Bessie Rawlings lived more than twenty years after her son, dying in June 1939 near the reserve at Framlingham at an advanced age, just before the outbreak of another world war.[61] The Warrnambool branch of the Returned Soldiers and Sailors Association paid for a burial in the Framlingham Reserve cemetery that befitted the mother of a decorated Australian soldier.[62] Bessie’s son was remembered through the life of another Aboriginal soldier in World War II. Eliza Saunders’ son, Chris Saunders, had married soon after he returned from the front in 1919 and he and his wife Mabel named their first son ‘Reginald’ after his lost friend, William Reginald Rawlings. Chris’s son, Lieutenant Reginald Walter Saunders, distinguished himself in the World War II as the first Aboriginal serviceman to be commissioned in the Australian Army.[63] His younger brother, Harry Saunders, served with the 2/14th Australian Infantry Battalion before being killed in New Guinea on 29 November 1942.[64] The legacies of men such as William, and the women behind them, attest to the activism and advocacy of Aboriginal peoples in Australia’s war efforts, as well as the additional pressures and obstacles that Aboriginal Australians faced by nature of their origins.
 

Private William Reginald Rawlings, son of Bessie Rawlings, circa 1916
Private William Reginald Rawlings, son of Bessie Rawlings, circa 1916. AWM P01695.001.

 

This paper has highlighted the subordinate position of various Aboriginal people under Victorian legislation, by drawing upon letters outlining a number of women’s perceptions of the rights due to them as Aboriginal inhabitants of the land. There is, in this special year of the centenary of Gallipoli, an abundance of commemorations associated with soldiers’ contributions and activities in past and in recent conflicts. Amid these events there have been increasing efforts to recognise the contributions of Aboriginal servicemen.[65] However, what remains missing from this revised narrative is a similar attentiveness to the many Aboriginal women who, at home, were courageously fighting for their rights and for the rights of their families.[66] We have traced just a few of these women’s assertions of these rights in the face of, for the most part, the careless disregard of the authorities.
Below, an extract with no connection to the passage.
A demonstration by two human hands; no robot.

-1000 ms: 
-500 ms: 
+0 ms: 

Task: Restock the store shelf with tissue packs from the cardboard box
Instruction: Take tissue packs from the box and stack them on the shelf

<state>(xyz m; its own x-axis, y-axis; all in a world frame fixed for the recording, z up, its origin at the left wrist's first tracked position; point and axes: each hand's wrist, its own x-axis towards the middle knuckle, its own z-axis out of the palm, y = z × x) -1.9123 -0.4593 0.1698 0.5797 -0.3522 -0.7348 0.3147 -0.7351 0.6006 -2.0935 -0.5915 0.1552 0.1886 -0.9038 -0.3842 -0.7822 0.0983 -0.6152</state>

Particularly because these Aboriginal women had sacrificed their sons and grandsons to fight for the nation, they believed that they deserved to be treated with dignity and respect. Aboriginal women’s letters to the BPA provide rare insight into some of their negotiations with the authorities, and add a personal and emotive element to studies of conflict and of race in Australia’s past. Young Winnie Austin’s Aboriginal friends died, as they believed, protecting Australia’s freedom abroad, while their mothers lived to assert the freedom of their families and communities back home. The women aligned themselves with Australia’s war effort, but also played their part in insisting that the country stood beside its own standards of lawful relations. Their efforts were similarly as brave and deserving of commemoration as were their sons’ service and sacrifice.

 

 

Endnotes

[1] This paper was presented as part of a seminar held at Public Record Office Victoria (PROV) on 11 March 2015 to commemorate International Women’s Day, organised by PROV in conjunction with the Victorian Committee of the Australian Women’s Archives Project. We thank Elizabeth Nelson (University of Melbourne), Sandra Smith, Fiona Davis and Noah Riseman (Australian Catholic University), Samuel Furphy (Australian National University), and the two anonymous referees for their advice on this paper. Hannah Loney’s research for the article was supported by funding from the ARC Linkage project, ‘Minutes of Evidence’.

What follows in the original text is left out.